Read Hive table in Spark using Spark SQL | Read, Write JSON
// create a Dataframe for ohm.customers in Hive
scala> val dfCust = spark.sql("select * from ohm.customers")
dfCust: org.apache.spark.sql.DataFrame = [customer_id: int, customer_fname: string ... 7 more fields]
scala> dfCust.printSchema()
root
|-- customer_id: integer (nullable = true)
|-- customer_fname: string (nullable = true)
|-- customer_lname: string (nullable = true)
|-- customer_email: string (nullable = true)
|-- customer_password: string (nullable = true)
|-- customer_street: string (nullable = true)
|-- customer_city: string (nullable = true)
|-- customer_state: string (nullable = true)

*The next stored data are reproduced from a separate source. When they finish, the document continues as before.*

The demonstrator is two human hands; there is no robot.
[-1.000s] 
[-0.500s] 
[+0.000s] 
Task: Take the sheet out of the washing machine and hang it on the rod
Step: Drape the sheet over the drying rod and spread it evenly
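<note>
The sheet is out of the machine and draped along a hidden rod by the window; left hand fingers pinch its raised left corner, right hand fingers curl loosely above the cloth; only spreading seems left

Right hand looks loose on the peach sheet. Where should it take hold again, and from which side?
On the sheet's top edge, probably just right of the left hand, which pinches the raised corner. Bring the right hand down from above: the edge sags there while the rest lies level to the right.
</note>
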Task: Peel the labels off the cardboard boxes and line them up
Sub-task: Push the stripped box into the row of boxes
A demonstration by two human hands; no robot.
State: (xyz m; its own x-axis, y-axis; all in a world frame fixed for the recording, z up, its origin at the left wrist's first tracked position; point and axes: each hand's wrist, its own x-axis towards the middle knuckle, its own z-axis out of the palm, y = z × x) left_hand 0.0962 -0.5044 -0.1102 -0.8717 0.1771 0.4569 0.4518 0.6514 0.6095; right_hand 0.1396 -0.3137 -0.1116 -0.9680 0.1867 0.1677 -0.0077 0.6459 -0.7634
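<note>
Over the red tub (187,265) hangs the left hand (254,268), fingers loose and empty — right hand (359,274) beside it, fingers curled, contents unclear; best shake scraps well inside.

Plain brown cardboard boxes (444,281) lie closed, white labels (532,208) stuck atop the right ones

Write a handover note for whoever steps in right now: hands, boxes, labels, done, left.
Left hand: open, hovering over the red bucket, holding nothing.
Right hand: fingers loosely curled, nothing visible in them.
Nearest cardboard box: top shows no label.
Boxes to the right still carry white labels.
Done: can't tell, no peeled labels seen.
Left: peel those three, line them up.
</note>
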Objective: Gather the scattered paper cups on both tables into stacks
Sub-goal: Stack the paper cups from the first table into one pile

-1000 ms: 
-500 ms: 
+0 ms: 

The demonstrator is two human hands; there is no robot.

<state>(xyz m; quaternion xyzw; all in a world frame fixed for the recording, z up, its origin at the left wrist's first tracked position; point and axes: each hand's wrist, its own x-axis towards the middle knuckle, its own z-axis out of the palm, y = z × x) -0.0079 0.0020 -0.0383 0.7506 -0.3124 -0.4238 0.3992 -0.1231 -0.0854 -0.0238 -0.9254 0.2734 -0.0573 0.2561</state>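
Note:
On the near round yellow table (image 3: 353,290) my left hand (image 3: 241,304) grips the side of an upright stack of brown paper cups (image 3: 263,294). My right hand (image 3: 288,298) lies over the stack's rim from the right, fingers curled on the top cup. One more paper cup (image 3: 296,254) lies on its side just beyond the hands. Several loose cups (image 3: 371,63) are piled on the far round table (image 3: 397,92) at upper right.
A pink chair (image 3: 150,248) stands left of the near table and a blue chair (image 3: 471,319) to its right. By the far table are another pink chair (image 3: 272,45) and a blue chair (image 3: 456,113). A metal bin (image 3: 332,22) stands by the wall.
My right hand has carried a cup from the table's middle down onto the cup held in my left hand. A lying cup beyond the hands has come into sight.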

|-- customer_zipcode: string (nullable = true)
// Rename the columns
scala> val df = dfCust.withColumnRenamed("customer_id","id").withColumnRenamed("customer_fname","fname").withColumnRenamed("customer_lname","lname").withColumnRenamed("customer_email","email").withColumnRenamed("customer_password","password").withColumnRenamed("customer_street","street").withColumnRenamed("customer_city","city").withColumnRenamed("customer_state","state").withColumnRenamed("customer_zipcode","zipcode")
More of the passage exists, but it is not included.